I was reading through Hairer's book for stiff ODEs, and while mainly looking at the theory, I ended up reading chapter IV.8 on implementation details, just to write a toy program to see things in action. In said section of the book, the author proposes an embedded scheme for the RadauIIA method, such that: $$ \hat{y_1}-y_1 =\gamma_0 h f(x_0, y_0) + \sum_i (\hat{b}_i-b_i)hf(x_0+c_i h,g_i) = \gamma_0 h f(x_0, y_0) + \sum_i e_i z_i $$ concluding that for $\hat{y}_1 - y_1 = \mathcal{O}(h^4)$, it is needed that $$ \left(e_1, e_2, e_3\right)=\frac{\gamma_0}{3}(-13-7\sqrt{6},-13+7\sqrt{6},-1). $$ This implies that $e_i = \hat{b}_i-b_i$, therefore: $$ \hat{b}_i = b_i + e_i = \left( \dfrac{16-\sqrt{6}}{36}, \dfrac{16+\sqrt{6}}{36} , \dfrac{1}{9}\right) + e_i $$ The vector $b_i$ is well known for the 3-stage RadauIIA method (see e.g. here). In fact, for the (augmented) embedded method, these are 4-element vectors, with $e_0 = \gamma_0$ and $b_0 = 0$.
My questions are:
- Any insights on how to get such values for $e_i$?
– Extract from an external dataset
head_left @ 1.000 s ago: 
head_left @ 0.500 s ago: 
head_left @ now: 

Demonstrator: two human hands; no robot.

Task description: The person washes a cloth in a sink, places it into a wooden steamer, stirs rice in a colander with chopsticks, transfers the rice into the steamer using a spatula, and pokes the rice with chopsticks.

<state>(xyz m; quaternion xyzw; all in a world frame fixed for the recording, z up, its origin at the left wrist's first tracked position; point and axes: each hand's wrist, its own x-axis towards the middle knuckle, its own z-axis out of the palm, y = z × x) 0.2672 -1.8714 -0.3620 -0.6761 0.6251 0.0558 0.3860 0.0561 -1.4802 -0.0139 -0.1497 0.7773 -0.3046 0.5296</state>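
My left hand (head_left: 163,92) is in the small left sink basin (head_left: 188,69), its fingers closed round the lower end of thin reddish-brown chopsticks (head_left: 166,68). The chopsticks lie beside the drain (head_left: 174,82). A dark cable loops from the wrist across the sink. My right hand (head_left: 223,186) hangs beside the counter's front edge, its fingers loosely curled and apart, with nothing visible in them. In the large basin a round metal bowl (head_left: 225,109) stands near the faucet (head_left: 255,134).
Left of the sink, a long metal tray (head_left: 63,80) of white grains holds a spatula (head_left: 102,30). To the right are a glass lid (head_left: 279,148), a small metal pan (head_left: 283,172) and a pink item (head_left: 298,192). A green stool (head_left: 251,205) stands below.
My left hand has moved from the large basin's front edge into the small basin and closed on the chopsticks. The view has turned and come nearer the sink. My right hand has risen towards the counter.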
- Looking at the first part of the error term, $\gamma_0 h f(x_0, y_0)$, implies $c_0 = 0$ and $a_{1j} = 0$. No more function evaluations and/or stages are computer. Is it then safe to assume that the Butcher tableau of the embedded method has the representation: $$ \begin{array}{c|c c} 0 & 0 & \{0\}^T \\ c & \{0\} & A \\ \hline & 0 & b^T \\ \hline & \gamma_0 & \hat{b}^T \\ \end{array} $$
- Does this new method need not satisfy the simplifying assumptions, namely: $$ B(p) = \sum_i^s b_i c_i^{q-1}=\dfrac{1}{q}, \qquad q=1, ..., p \\ C(\eta) = \sum_i^s a_{ij} c_j^{q-1}=\dfrac{c_i^q}{q}, \qquad i=1,...,s, \quad q=1, ..., \eta $$ $C(\eta)$ is satisfied, since the new elements (assuming the previous tableaux is correct) are all zeros, but $B(p)$ is not (with $\gamma_0 \ne 0$). However a different choice of $\hat{b}_i$ can be used in order to satisfy it.
Thank you.
EDIT: Point 2) has been edited since it was partially answered in the paragraphs preceding it.